§ **WHAT IS REQUIRED**
Between the line containing "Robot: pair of" and the line containing "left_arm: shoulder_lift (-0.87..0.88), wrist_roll" lies a run of lines; give that run again exactly, with both of those lines, and nothing else from the entries below.

§ **EXERCISE INPUT**
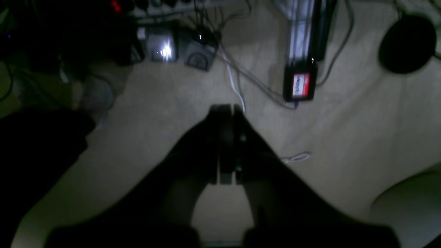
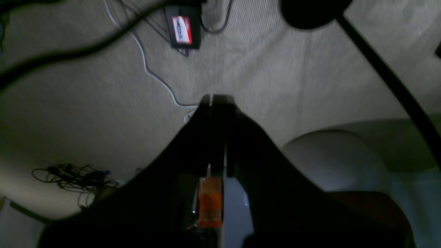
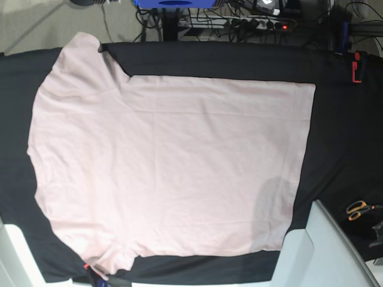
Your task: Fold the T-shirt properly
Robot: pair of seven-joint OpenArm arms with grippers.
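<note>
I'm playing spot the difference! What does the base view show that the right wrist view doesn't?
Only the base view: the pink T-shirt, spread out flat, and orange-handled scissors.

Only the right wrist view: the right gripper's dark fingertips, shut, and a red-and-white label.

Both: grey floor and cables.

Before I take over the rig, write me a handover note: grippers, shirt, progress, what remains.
Left gripper: shut, empty, away from the shirt.
Right gripper: shut, empty, also away from it.
T-shirt: spread broadly over the black cloth, hem toward the base view's right, sleeves at its left, one toward the top and one toward the bottom; lower sleeve bunched.
Done: shirt is laid out, with light creases; no fold visible across the body.
Left: apparently all the folding, sleeves and body; perhaps smooth the lower sleeve first.
</note>
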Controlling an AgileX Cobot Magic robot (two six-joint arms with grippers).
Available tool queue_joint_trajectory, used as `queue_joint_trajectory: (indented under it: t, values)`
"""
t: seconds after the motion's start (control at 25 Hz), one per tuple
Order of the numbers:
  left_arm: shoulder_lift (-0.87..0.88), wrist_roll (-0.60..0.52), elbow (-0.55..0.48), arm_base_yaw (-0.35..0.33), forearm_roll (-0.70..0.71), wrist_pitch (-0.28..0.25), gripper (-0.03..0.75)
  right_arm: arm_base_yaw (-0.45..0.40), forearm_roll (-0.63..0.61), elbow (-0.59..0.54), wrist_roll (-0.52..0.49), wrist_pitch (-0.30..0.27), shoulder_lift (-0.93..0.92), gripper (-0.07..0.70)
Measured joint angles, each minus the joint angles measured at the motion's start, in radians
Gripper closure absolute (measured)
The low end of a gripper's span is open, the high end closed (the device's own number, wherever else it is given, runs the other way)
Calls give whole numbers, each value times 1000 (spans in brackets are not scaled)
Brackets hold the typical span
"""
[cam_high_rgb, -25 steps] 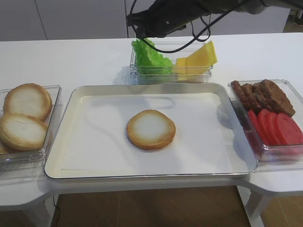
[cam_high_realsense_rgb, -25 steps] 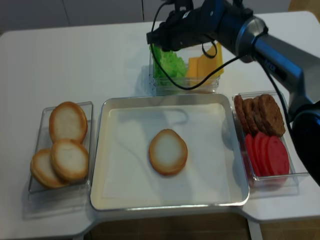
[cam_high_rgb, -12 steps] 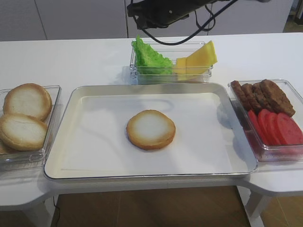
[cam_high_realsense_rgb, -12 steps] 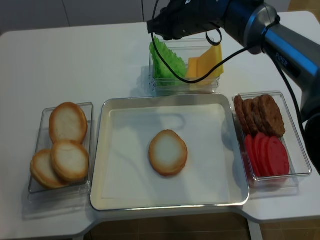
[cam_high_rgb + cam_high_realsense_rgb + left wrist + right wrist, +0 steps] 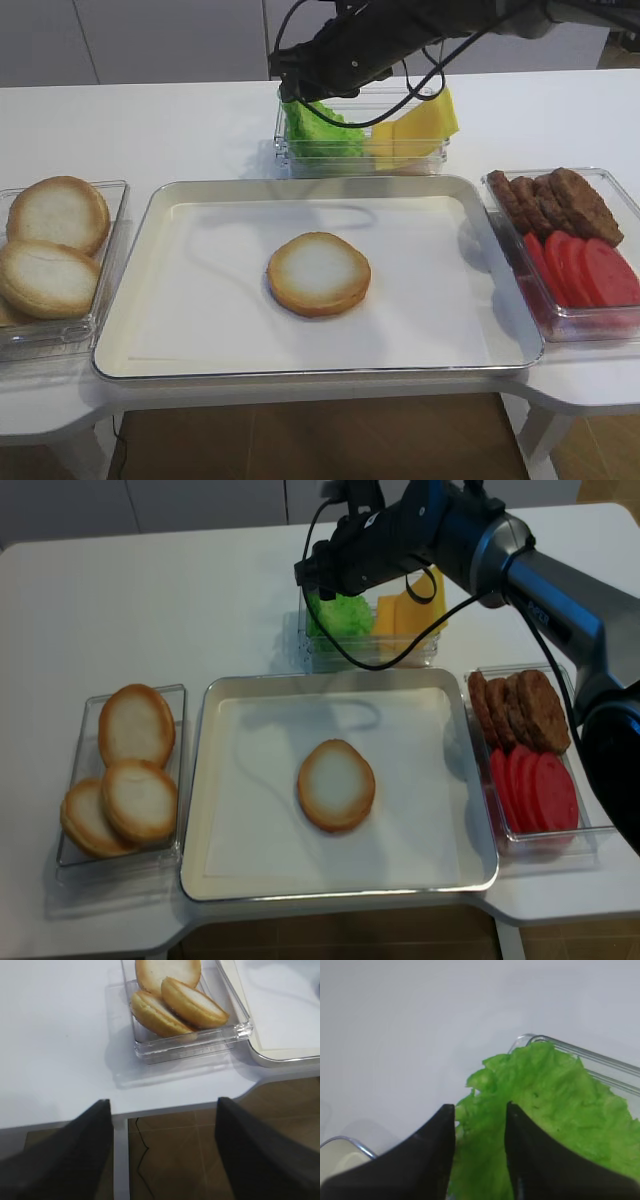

§ **ANSWER TO THIS TASK**
Robot: pair of seven-joint OpenArm arms with grippers.
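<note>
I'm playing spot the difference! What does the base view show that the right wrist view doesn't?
Only the base view: the pink T-shirt, spread out flat, and orange-handled scissors.

Only the right wrist view: the right gripper's dark fingertips, shut, and a red-and-white label.

Both: grey floor and cables.

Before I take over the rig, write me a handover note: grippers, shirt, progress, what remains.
Left gripper: shut, empty, away from the shirt.
Right gripper: shut, empty, also away from it.
T-shirt: spread broadly over the black cloth, hem toward the base view's right, sleeves at its left, one toward the top and one toward the bottom; lower sleeve bunched.
Done: shirt is laid out, with light creases; no fold visible across the body.
Left: apparently all the folding, sleeves and body; perhaps smooth the lower sleeve first.
</note>
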Controlling an AgileX Cobot Magic robot (two six-joint arms with grippers).
Available tool queue_joint_trajectory, used as `queue_joint_trajectory: (indented under it: t, values)`
"""
t: seconds after the motion's start (control at 25 Hz), one per tuple
Order of the numbers:
  left_arm: shoulder_lift (-0.87..0.88), wrist_roll (-0.60..0.52), elbow (-0.55..0.48), arm_base_yaw (-0.35..0.33), forearm_roll (-0.70..0.71), wrist_pitch (-0.28..0.25), gripper (-0.03..0.75)

No additional response is needed to complete this exercise.